# Task details:
Whichever lines include the word "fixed", copy them as they appear in the data.

--

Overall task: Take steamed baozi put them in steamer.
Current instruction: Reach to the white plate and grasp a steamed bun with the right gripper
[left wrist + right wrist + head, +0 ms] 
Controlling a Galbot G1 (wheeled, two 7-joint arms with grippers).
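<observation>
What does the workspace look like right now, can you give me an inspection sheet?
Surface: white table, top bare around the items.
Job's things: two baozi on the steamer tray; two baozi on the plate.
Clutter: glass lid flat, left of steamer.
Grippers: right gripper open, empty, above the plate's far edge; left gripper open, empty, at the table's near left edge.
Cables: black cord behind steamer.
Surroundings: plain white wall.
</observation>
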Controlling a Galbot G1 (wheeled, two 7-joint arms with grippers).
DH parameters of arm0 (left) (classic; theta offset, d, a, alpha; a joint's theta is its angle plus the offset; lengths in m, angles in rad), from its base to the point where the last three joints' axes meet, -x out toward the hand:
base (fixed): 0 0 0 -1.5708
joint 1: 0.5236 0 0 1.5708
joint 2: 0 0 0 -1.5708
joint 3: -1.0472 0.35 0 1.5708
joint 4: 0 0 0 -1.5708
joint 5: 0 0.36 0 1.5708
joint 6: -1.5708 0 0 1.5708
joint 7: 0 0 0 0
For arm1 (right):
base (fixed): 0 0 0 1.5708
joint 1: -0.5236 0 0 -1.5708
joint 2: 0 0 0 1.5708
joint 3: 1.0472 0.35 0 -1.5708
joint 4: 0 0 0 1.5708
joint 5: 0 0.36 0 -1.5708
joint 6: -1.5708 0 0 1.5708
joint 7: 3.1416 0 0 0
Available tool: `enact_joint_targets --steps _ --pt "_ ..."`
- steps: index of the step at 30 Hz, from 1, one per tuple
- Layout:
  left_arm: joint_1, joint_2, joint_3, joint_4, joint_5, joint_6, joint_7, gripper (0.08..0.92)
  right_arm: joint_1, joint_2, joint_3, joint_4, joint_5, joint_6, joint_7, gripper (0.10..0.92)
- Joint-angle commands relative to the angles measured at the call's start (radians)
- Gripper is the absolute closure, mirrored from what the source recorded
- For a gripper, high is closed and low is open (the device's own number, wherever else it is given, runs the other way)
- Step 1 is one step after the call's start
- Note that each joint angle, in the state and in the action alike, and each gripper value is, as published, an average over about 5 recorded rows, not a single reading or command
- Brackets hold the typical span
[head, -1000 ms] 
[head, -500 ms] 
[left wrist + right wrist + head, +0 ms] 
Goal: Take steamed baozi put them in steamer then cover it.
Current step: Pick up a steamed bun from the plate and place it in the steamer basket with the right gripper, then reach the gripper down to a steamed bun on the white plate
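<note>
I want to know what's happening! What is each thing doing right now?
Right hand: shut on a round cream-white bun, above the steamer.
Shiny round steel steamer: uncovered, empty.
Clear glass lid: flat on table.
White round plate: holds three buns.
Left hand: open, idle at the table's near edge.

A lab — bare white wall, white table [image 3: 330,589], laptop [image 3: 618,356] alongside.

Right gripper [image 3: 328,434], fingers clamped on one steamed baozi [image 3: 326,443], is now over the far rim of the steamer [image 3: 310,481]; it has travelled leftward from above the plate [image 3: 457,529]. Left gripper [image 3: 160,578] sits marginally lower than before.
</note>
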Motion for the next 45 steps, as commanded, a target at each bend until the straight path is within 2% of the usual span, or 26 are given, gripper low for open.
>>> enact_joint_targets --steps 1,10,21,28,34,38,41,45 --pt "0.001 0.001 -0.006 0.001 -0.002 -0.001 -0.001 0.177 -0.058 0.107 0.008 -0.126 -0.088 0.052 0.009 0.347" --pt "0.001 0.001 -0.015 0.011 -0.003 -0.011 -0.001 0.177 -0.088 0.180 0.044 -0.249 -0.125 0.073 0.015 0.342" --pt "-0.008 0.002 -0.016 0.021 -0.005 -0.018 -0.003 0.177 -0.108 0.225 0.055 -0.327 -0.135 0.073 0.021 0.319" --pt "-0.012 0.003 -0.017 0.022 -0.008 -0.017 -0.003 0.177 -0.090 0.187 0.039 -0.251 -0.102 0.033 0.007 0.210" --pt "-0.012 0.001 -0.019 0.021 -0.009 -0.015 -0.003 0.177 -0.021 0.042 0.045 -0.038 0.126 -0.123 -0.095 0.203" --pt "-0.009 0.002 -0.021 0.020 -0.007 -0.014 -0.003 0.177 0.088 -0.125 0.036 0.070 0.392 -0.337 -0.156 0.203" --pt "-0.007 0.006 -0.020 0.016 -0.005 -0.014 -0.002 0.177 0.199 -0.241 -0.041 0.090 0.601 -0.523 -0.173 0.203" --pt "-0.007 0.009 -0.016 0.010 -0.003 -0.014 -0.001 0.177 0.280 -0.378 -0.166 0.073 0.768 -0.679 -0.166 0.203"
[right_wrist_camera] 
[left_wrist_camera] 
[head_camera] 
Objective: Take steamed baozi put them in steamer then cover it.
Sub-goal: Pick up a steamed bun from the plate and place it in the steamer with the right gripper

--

# Written answer:
base (fixed): 0 0 0 -1.5708
base (fixed): 0 0 0 1.5708

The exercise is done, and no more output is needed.